*** Begin section ***
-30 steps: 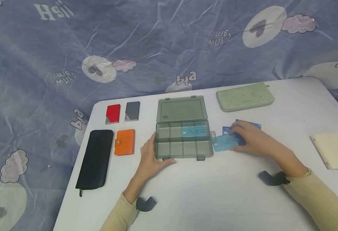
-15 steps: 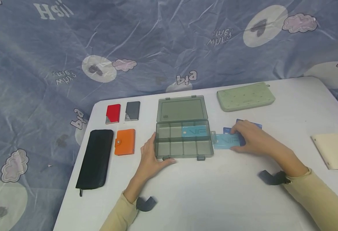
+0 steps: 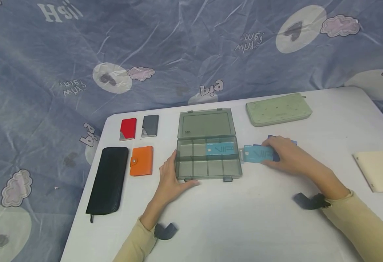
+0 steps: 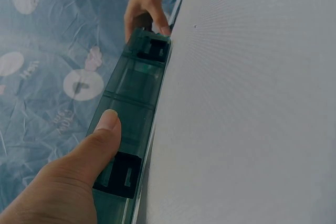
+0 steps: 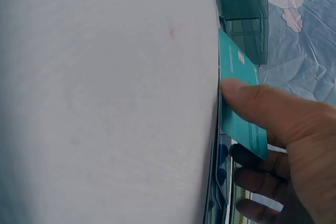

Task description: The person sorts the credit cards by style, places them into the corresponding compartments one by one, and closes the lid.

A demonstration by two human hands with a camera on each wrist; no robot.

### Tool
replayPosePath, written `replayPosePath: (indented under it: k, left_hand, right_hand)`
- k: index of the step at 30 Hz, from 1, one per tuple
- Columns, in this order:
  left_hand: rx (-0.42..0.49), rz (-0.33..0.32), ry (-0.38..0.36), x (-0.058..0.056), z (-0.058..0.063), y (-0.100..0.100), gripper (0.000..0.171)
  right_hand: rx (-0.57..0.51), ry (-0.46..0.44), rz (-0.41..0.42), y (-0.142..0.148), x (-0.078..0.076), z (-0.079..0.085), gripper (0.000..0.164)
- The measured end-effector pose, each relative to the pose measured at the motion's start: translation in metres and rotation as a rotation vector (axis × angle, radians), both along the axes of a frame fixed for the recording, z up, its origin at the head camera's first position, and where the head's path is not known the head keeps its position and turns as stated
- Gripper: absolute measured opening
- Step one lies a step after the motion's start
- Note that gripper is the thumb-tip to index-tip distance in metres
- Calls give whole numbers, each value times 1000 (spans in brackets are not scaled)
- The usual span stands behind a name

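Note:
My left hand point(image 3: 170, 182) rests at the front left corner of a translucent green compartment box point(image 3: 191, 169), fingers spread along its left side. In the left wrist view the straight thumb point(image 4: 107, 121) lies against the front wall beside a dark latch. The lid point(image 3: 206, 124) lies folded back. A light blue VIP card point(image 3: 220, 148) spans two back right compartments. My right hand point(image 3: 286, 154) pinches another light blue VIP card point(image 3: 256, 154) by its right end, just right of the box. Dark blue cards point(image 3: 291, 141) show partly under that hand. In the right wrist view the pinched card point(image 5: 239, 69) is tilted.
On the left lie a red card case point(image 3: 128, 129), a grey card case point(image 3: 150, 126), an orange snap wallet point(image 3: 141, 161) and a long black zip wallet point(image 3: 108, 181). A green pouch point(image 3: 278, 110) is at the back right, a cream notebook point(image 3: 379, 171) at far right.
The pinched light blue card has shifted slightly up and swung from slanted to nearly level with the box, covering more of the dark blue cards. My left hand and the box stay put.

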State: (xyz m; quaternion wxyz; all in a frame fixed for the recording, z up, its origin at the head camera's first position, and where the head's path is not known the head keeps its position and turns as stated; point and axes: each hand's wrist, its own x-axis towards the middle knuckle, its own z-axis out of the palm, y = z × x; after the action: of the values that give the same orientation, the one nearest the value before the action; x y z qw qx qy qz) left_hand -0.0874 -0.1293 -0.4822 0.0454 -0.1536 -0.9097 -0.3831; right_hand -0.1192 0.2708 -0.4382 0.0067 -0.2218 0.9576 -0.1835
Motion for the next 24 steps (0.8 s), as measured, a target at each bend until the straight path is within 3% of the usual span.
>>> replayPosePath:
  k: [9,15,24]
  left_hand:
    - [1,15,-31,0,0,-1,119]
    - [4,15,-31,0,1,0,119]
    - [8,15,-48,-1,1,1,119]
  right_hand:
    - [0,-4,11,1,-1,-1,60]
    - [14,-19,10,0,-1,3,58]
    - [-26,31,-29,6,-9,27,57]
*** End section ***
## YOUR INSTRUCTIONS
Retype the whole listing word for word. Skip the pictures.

## TASK SOLUTION
-30 steps: 
-15 steps: 
+0 steps: 
+0 steps: 
+0 steps: 

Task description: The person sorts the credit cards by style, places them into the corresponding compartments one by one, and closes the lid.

A demonstration by two human hands with a camera on each wrist; no robot.

### Tool
replayPosePath, written `replayPosePath: (indented under it: k, left_hand, right_hand)`
- k: index of the step at 30 Hz, from 1, one per tuple
- Columns, in this order:
  left_hand: rx (-0.42..0.49), rz (-0.33..0.32), ry (-0.38..0.36), x (-0.058..0.056), z (-0.058..0.063), y (-0.100..0.100), gripper (0.000..0.171)
  right_hand: rx (-0.57..0.51), ry (-0.46..0.44), rz (-0.41..0.42), y (-0.142..0.148), x (-0.078..0.076), z (-0.079..0.085), gripper (0.000..0.164)
- The measured end-effector pose, each relative to the pose measured at the motion's start: translation in metres and rotation as a rotation vector (axis × angle, radians), both along the axes of a frame fixed for the recording, z up, its origin at the head camera's first position, and where the head's path is not known the head keeps its position and turns as stated
- Gripper: absolute measured opening
- Step one lies a step after the motion's start
- Note that gripper is the thumb-tip to index-tip distance in metres
- Calls give whole numbers, each value times 1000 (spans in brackets are not scaled)
- The usual span stands behind a name

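Note:
My left hand point(image 3: 170, 182) rests at the front left corner of a translucent green compartment box point(image 3: 191, 169), fingers spread along its left side. In the left wrist view the straight thumb point(image 4: 107, 121) lies against the front wall beside a dark latch. The lid point(image 3: 206, 124) lies folded back. A light blue VIP card point(image 3: 220, 148) spans two back right compartments. My right hand point(image 3: 286, 154) pinches another light blue VIP card point(image 3: 256, 154) by its right end, just right of the box. Dark blue cards point(image 3: 291, 141) show partly under that hand. In the right wrist view the pinched card point(image 5: 239, 69) is tilted.
On the left lie a red card case point(image 3: 128, 129), a grey card case point(image 3: 150, 126), an orange snap wallet point(image 3: 141, 161) and a long black zip wallet point(image 3: 108, 181). A green pouch point(image 3: 278, 110) is at the back right, a cream notebook point(image 3: 379, 171) at far right.
The pinched light blue card has shifted slightly up and swung from slanted to nearly level with the box, covering more of the dark blue cards. My left hand and the box stay put.
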
State: (xyz m; quaternion wxyz; all in a frame fixed for the recording, z up, its origin at the head camera's first position, and where the head's path is not known the head keeps its position and turns as stated; point and axes: each hand's wrist, its own x-axis towards the middle knuckle, its own z-axis out of the palm, y = z × x; after the action: of the values that give the same orientation, the one nearest the value before the action; x y z qw qx qy qz) left_hand -0.0874 -0.1293 -0.4822 0.0454 -0.1536 -0.9097 -0.3831; right_hand -0.1192 0.2708 -0.4382 0.0067 -0.2218 0.9576 -0.1835
Motion for the next 24 steps (0.8 s), as measured, a target at each bend until the straight path is within 3% of the usual span.
>>> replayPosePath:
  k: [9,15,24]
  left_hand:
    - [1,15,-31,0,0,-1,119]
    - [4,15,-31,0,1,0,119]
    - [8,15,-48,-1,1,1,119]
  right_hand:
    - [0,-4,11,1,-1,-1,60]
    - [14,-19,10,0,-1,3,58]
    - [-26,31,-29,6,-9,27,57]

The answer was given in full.